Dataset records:
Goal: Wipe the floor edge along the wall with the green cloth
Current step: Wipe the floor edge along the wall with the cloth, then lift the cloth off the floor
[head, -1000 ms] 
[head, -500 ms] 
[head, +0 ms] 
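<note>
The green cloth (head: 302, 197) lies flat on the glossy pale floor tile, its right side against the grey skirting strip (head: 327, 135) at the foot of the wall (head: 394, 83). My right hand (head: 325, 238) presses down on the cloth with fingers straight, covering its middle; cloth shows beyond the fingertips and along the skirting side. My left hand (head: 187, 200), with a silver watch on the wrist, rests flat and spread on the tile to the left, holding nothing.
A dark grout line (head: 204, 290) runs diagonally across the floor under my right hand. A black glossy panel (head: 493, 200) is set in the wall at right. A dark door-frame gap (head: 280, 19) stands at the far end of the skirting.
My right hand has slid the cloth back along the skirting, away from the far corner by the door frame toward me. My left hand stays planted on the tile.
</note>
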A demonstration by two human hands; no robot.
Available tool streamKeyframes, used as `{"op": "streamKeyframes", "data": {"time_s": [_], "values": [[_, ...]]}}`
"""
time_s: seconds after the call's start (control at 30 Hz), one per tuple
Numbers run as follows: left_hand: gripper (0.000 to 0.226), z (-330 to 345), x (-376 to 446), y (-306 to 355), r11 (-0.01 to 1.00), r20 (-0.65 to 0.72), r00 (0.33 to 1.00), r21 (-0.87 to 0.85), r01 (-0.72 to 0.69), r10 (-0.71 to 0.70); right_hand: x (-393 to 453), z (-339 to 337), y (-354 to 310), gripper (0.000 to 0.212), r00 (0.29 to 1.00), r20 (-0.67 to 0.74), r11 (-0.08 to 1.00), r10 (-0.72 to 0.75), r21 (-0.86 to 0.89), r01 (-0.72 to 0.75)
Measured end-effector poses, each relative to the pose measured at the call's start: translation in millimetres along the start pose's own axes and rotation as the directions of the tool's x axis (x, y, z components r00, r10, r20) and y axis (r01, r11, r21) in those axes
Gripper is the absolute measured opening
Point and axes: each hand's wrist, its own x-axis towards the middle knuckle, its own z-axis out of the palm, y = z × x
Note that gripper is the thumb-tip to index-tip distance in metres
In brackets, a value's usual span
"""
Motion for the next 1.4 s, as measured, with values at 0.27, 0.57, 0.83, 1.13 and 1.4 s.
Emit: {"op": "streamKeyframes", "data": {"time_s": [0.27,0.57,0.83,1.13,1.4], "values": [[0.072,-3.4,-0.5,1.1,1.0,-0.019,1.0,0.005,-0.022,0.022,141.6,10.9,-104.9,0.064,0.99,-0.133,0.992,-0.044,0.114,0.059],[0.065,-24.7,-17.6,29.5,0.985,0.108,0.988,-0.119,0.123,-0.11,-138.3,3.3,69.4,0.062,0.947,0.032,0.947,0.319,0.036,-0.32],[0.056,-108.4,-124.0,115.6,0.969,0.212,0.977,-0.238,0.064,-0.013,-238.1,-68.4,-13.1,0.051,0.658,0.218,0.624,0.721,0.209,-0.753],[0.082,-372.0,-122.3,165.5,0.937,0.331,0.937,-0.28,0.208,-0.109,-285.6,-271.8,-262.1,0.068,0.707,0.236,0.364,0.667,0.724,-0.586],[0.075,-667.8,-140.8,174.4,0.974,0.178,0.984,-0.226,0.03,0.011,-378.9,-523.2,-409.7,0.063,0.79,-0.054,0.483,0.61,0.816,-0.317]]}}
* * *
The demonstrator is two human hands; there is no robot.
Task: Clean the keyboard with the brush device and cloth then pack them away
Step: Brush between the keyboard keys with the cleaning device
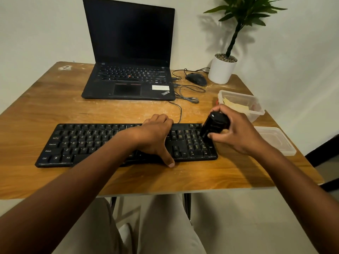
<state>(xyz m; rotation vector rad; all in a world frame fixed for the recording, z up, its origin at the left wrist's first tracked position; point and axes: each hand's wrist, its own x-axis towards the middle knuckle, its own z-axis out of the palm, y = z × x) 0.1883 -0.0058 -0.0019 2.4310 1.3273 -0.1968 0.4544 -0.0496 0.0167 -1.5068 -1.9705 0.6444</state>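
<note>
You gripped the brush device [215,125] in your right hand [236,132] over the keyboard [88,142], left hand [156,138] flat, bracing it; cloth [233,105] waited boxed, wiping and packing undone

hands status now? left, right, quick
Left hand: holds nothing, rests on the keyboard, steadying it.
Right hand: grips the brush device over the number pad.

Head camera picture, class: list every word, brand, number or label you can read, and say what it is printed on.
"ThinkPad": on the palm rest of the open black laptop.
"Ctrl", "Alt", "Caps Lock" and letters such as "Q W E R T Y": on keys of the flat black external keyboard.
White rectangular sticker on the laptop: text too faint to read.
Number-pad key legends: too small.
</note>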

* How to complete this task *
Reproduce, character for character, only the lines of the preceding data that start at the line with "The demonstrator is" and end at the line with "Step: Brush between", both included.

* Result *
The demonstrator is two human hands; there is no robot.
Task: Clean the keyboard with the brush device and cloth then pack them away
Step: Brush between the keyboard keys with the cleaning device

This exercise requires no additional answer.